For this exercise, output the line containing "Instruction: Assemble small" and every line after it through the end of the records, exactly, and no other line.

---*---

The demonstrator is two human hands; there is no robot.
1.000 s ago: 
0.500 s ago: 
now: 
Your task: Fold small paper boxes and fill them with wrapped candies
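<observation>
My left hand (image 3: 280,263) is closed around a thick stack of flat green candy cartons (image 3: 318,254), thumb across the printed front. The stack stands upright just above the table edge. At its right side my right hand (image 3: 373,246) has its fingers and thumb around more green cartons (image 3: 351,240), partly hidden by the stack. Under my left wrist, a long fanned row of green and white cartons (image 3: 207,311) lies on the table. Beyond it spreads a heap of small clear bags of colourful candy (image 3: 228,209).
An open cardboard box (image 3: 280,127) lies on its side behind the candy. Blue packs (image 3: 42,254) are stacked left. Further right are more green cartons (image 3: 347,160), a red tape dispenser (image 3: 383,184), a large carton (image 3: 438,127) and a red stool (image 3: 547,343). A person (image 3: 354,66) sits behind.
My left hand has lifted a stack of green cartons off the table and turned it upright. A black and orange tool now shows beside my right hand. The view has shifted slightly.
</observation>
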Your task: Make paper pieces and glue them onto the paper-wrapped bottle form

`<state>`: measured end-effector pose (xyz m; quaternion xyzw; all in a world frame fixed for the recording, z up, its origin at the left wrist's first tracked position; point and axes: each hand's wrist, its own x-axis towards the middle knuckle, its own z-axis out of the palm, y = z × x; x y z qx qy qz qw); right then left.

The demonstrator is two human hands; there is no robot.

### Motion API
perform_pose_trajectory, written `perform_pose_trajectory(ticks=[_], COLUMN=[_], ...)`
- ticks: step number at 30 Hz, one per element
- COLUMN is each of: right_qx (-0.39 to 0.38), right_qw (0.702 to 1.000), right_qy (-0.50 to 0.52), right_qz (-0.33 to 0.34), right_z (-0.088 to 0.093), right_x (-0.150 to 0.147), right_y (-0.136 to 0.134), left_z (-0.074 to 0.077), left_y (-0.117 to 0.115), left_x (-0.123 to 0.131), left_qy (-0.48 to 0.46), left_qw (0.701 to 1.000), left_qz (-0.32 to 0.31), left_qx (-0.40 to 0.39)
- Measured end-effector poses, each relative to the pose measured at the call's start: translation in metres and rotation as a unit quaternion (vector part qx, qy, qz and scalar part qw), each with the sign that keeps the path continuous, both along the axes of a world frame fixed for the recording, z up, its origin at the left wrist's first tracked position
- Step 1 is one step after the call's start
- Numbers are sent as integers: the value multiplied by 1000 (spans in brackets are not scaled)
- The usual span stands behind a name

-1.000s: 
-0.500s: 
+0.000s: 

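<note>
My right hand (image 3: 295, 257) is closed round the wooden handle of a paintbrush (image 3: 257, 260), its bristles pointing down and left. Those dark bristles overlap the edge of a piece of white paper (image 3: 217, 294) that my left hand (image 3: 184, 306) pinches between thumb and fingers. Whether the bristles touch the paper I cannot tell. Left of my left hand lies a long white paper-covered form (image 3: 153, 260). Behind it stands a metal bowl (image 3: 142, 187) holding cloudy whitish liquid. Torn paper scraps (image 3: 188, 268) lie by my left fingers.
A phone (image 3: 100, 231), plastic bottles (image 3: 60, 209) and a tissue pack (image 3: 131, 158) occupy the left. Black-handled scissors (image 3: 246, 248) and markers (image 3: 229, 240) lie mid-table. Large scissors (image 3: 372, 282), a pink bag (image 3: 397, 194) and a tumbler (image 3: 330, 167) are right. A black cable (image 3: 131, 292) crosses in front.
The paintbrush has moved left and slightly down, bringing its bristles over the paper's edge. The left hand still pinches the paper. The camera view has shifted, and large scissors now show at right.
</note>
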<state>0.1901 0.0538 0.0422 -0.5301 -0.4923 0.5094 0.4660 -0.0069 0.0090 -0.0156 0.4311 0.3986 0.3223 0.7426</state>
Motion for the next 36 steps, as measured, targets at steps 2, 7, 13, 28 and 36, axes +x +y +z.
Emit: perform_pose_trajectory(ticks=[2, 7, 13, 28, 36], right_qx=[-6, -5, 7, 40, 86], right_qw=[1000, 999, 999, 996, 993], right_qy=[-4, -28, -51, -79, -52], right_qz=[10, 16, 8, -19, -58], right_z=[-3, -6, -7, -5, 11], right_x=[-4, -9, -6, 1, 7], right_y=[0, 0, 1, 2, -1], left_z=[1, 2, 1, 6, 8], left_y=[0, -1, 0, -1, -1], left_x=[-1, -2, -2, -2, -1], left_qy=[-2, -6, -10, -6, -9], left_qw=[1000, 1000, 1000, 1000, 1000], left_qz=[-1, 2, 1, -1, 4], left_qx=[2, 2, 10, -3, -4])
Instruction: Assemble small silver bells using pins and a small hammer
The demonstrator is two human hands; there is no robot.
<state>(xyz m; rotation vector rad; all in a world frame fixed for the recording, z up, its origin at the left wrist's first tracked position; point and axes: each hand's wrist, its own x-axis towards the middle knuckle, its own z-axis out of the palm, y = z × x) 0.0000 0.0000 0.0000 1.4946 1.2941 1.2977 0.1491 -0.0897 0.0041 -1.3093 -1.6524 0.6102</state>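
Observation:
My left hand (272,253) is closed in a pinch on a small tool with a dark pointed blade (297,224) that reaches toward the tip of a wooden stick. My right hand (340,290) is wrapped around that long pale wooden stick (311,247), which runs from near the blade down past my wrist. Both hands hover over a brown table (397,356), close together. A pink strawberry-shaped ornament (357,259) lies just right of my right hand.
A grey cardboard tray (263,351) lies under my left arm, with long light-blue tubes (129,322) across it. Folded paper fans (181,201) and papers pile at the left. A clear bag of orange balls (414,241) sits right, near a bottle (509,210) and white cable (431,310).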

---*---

_Your response:_
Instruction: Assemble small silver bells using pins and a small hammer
The demonstrator is two human hands; there is no robot.
<state>(xyz m; rotation vector rad; all in a world frame fixed for the recording, z up, its origin at the left wrist's first tracked position; point and axes: each hand's wrist, its own x-axis towards the middle knuckle, its own z-axis out of the palm, y = z × x) 0.0000 0.0000 0.0000 1.4946 1.2941 1.2977 0.1491 -0.0897 0.0041 -1.3093 -1.6524 0.6102</state>
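Observation:
My left hand (272,253) is closed in a pinch on a small tool with a dark pointed blade (297,224) that reaches toward the tip of a wooden stick. My right hand (340,290) is wrapped around that long pale wooden stick (311,247), which runs from near the blade down past my wrist. Both hands hover over a brown table (397,356), close together. A pink strawberry-shaped ornament (357,259) lies just right of my right hand.
A grey cardboard tray (263,351) lies under my left arm, with long light-blue tubes (129,322) across it. Folded paper fans (181,201) and papers pile at the left. A clear bag of orange balls (414,241) sits right, near a bottle (509,210) and white cable (431,310).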

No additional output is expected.